Ergebnisse der Komplizen-Studie zum Azubimangel in Chemnitz

Im September 2013 kamen die Komplizen endlich nach Chemnitz, lernten Chemnitzer Schüler kennen und genauso auch Chemnitzer Unternehmen.

Es bleibt dabei natürlich nicht aus, dass uns immer wieder Themen begegnen, die sich ständig zu wiederholen scheinen. Ein solches Thema ist der Auszubildendenmangel in Chemnitz. Ständig wird davon geredet…. Azubis fehlen hier, die Qualität der Bewerber fehlt dort, wir können uns gar nicht beklagen und bei uns ist die Not am größten… Viele unterschiedliche Eindrücke von vielen verschiedenen Unternehmen stürmen auf einen ein. Und nicht zu vergessen die Schüler: auch sie haben ihre Ansicht zu diesem Thema.
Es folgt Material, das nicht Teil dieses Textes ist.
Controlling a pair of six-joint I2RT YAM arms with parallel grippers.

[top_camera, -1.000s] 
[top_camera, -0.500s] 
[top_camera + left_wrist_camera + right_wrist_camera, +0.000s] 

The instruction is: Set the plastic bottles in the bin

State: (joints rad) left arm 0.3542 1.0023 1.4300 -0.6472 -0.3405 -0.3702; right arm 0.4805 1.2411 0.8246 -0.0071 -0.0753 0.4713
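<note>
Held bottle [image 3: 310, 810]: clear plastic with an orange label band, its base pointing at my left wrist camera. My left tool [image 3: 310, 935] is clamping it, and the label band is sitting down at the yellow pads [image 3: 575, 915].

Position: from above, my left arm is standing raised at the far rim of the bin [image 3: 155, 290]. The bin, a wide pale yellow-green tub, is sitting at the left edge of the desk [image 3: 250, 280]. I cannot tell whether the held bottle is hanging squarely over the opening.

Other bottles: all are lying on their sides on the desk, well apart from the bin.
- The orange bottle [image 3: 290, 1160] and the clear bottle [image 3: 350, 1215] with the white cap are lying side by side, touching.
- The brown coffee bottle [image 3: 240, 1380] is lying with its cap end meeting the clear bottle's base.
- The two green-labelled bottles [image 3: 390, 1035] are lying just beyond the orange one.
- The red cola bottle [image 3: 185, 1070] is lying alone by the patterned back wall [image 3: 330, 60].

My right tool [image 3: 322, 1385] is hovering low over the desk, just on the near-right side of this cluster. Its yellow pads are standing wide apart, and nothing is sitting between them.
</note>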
Wir haben also 2015 beschlossen, dass wir diesem Thema einmal auf den Grund gehen und zwar speziell in Chemnitz. Bundesweite Studien zu diesem Thema gibt es in Hülle und Fülle, aber wenn man gute Informationen zu diesem Thema finden will, die nur allein auf Sachsen zugeschnitten sind, stößt man auf Schwierigkeiten. Wenn man jetzt auch noch Informationen  – nur Chemnitz betreffend – sucht, hat man quasi gleich verloren.

Deshalb riefen die Komplizen kurzerhand eine eigene Studie ins Leben. Zusammen mit fünf Studenten der TU Chemnitz widmeten wir uns ein Jahr lang der Frage:

Welche Schwierigkeiten wirft die Stellenbesetzung im Auszubildendenbereich bei Chemnitzer Kooperationsunternehmen des Komplizen Chemnitz e.V. auf, und welche Personalmarketingmaßnahmen können diesem Problem entgegen wirken?

Dabei wurden zum einen Komplizen-Partnerunternehmen mit Experteninterviews befragt. Andererseits wurden zu den gleichen Forschungsinhalten rund 300 Schüler in Abschlussklassen verschiedener Chemnitzer Oberschulen und Gymnasien befragt.

Ziel war es dabei, Probleme bei der Stellenbesetzung genauer zu identifizieren sowie konstruktive Handlungsempfehlungen geben zu können.

Die zwei Hauptprobleme der Stellenbesetzung – Quantität und Qualität der Bewerber – wurden bei jedem Unternehmen genau unter die Lupe genommen und dabei nach den folgenden Faktoren analysiert:

– Attraktivitäts-/Marketingsprobleme

– Demografie und Gesellschaft

– politische und institutionelle Rahmenbedingungen

Bei der Analyse zeigte sich unter anderen: die Unternehmen sind sich den derzeitigen Eigenschaften der neuen Auszubildenden-Generation nicht bewusst und dementsprechend wurden Personalmarketingmaßnahmen nicht angepasst. Ein anderes Ergebnis zeigte auf, wie stark die Erwartungen an Bewerber von Seiten der Schüler und der Unternehmen auseinander driften:

Als Beispiel hier die Top 3 der Erwartungen an Bewerber aus

Schülersicht:                                                                                        und aus Unternehmersicht:

  1. Zuverlässigkeit                                                                              1. Interesse an Ausbildungsinhalten
  2. Leistungsbereitschaft                                                                  2. Schulnoten
  3. Interesse an Ausbildungsinhalten                                              3. gute Umgangsformen

Wir geben zu, mit diesem Ergebnis hatten wir gerechnet… Umso wichtiger war es für uns, dass in der Studie für die teilnehmenden Unternehmen konkrete Lösungsansätze und Handlungsempfehlungen herausgearbeitet wurden – ein unglaubliches Potential für die Unternehmen! Mit unseren Erfahrungen der vergangenen Jahre im Komplizen-Programm und der Zusammenarbeit mit den Schülern, greifen wir mit unserem Berufsorientierungsprogrammen genau dort an und verbinden Schüler mit Unternehmen — für alle Teilnehmer effektiv und gewinnbringend.